Adam Phillips [ on Fritz Wittels's " Freud and the Child Woman: The
Memoirs of Fritz Wittels edited by Edward Timms, October 1995] I subtracted
from it a few paragraphs related to "misogynies":
"Wittels, in short, was a rampant misogynist, as he
almost admits in his unendearingly naive way..‘The mission of psychoanalysis,’

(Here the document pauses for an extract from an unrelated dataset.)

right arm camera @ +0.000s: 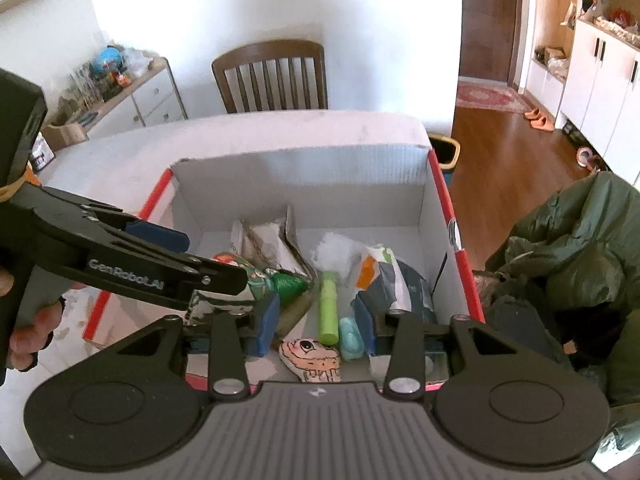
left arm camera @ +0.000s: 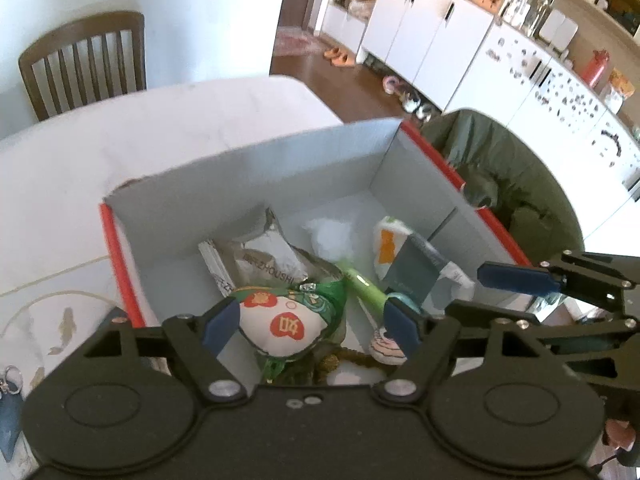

he writes in his memoir, ‘is to make our hearts free from anxiety and guilt and
free for joy.’ ...Wittels’s contributions to the Vienna Society, backed up by
this memoir so ably edited and reconstructed by Edward Timms, make possible a
reconsideration of some of the most contentious issues in psychoanalysis...And
indeed the question of why sexuality should be so easily linked to ideas of
liberation. It is clear from this preposterous, hair-raising memoir why Wittels
was such an embarrassing shadow for Freud. Wittels was showing the Vienna
Society how easily the key psychoanalytic ideas about sexuality and the
unconscious could be used as revenge – against women, against fathers and
against the ill. It was as though Freud’s psychoanalysis could be liberating
because it legitimated character assassination in the name of truth. For
Wittels, as much of the memoir confirms, psychoanalysis was virtually a science
of revenge... – the audience was unsettled by what Wittels seemed to be using
psychoanalysis for...If women weren’t people we would all be free. For a woman
to have a life of her own, he consistently implies, is a form of withholding.
Before we condemn Wittels, however, we should consider whether we have never had
this thought ourselves; and what we do with it once we have had it. Wittels, in
other words, produces a particularly awkward distaste in the
reader..."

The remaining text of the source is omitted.